I own both. I prefer knipex over NWS.For NWS I have bought both the titan finish and chrome finish. In my experience the chrome jaws have all chipped on me while the titan finish has been good. All my knipex tools have stayed in good shape for long period of times. I do tend to chip the jaws on my diagonals from cutting but usually I'm cutting something its not rated for. I did just purchase the NWS Fatastico cutters and so far they cut through steel wire like butter.They are both good tools and I will continue to buy both I would say Knipex has a stronger steel while NWS has a better finish.


----------



## torossg (May 10, 2013)

Holt said:


> I own both. I prefer knipex over NWS.For NWS I have bought both the titan finish and chrome finish. In my experience the chrome jaws have all chipped on me while the titan finish has been good. All my knipex tools have stayed in good shape for long period of times. I do tend to chip the jaws on my diagonals from cutting but usually I'm cutting something its not rated for. I did just purchase the NWS Fatastico cutters and so far they cut through steel wire like butter.They are both good tools and I will continue to buy both I would say Knipex has a stronger steel while NWS has a better finish.


thanks this helped alot


----------



## just_a_sparky (Nov 17, 2013)

i havent been able to find nws where i live. but i love knipex! my 9 linemans cut #6 like butter


----------



## travis13 (Oct 12, 2012)

I have both and prefer NWS for really no particular reason. I think they both cut equally well and I give a slight edge to NWS for looks (with their regular handles, the thick handles make them look like toys). I do wish NWS made a thicker pair of linesman's.

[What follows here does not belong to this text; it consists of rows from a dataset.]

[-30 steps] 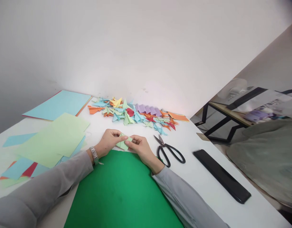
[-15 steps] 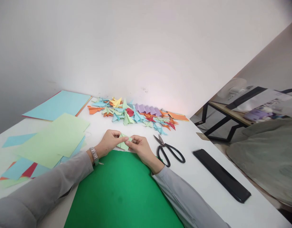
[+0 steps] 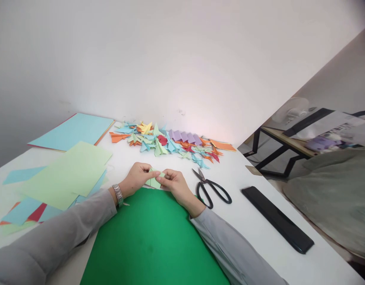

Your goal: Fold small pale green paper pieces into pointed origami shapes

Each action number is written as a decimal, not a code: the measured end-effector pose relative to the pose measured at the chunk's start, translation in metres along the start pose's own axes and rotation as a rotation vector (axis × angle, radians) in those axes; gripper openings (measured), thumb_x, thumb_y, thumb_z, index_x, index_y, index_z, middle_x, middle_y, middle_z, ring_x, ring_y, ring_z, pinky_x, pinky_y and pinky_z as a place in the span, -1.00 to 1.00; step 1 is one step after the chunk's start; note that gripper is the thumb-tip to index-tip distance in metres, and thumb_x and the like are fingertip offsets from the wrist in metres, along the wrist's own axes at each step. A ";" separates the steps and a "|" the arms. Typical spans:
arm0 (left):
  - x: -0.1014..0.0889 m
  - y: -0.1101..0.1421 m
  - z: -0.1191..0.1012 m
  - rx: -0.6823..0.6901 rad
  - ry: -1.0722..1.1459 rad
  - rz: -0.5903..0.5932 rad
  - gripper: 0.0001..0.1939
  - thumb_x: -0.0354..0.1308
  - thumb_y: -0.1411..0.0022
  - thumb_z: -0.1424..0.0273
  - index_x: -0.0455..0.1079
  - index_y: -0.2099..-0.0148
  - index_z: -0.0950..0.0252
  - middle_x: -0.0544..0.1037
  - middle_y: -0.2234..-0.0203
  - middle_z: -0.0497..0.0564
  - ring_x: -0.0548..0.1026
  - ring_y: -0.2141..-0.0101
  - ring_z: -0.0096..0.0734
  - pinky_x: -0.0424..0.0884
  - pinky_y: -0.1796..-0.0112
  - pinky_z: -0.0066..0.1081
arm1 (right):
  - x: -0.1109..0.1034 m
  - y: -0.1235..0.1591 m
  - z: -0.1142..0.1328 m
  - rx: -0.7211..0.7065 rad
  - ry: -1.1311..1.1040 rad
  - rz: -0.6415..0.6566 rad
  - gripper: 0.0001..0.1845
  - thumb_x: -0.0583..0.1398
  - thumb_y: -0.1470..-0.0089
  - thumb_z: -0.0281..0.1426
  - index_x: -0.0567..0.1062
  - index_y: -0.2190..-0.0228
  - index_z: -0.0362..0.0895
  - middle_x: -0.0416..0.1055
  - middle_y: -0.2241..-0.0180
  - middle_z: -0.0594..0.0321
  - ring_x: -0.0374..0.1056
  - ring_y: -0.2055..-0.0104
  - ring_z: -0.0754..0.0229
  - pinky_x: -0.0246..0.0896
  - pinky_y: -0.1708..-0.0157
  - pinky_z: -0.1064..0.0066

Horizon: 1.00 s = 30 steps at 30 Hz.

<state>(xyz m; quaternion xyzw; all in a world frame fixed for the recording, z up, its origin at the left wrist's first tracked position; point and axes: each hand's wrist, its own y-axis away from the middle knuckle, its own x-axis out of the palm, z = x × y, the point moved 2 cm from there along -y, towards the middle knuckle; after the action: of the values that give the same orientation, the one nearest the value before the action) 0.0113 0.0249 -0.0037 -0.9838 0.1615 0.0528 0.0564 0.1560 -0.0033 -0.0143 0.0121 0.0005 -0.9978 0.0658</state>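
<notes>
I'm looking at a white table (image 3: 242, 217), green sheet (image 3: 153, 241) on its near side; use that as reference. Beyond it: heap of small folded papers (image 3: 161, 140), mixed colors. Far left: sheet stack (image 3: 74, 131), blue on top. Left: light-green sheets (image 3: 69, 172) over blue pieces (image 3: 20, 210). Far right corner: scissors (image 3: 203, 181), blades parted. Further right: long black object (image 3: 277, 219).

Fingers (image 3: 166, 181) hide part of the folded paper (image 3: 154, 183) — the green sheet (image 3: 153, 237) is cut off below.
</notes>
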 end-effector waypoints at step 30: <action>0.002 0.002 -0.001 -0.009 -0.018 -0.014 -0.56 0.27 0.15 0.11 0.20 0.68 0.33 0.11 0.76 -0.18 0.08 0.65 -0.60 -0.04 0.61 -0.50 | 0.000 -0.002 0.001 -0.019 -0.017 0.017 -0.63 0.36 0.29 -0.17 0.35 0.64 -0.15 0.22 0.78 0.45 0.09 0.73 0.41 -0.06 0.68 0.53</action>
<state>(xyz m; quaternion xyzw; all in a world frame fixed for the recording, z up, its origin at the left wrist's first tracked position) 0.0122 0.0224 -0.0029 -0.9847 0.1538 0.0622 0.0539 0.1558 -0.0010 -0.0130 0.0029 0.0094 -0.9972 0.0744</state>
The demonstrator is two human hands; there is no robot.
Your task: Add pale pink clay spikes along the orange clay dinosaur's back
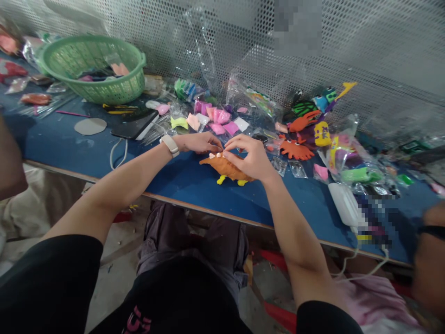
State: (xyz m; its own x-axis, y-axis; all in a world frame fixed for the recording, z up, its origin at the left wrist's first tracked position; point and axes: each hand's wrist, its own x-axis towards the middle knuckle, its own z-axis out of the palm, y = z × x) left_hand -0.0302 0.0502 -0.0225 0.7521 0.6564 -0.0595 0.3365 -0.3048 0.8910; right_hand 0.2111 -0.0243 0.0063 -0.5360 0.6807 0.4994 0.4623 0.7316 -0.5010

I have a pair and they cut awesome, but like the size of the 9" Klein or Knipex better.


----------



## KennyW (Aug 31, 2013)

I have mostly knipex but I have a set of the compound leverage NWS fantastico *****. I'd say quality is similar overall.


----------



## That_Dude (Feb 13, 2012)

Haven't tried ether. Guess I'll get some in the end of the year tool purchase. :thumbsup:


----------



## Mate (Sep 5, 2009)

Both are very high quality....I like em both..... Can't pick a side......


----------



## buddhakii (Jan 13, 2011)

The only knipex I've used is the channelocks and I don't use anything else. Never used nsw or whatever they are.


----------



## nick.sek (Mar 3, 2013)

NWS Vs Knipex, it seems like it is dependent upon the tool. I got both I like both. German, usually can not go wrong,


----------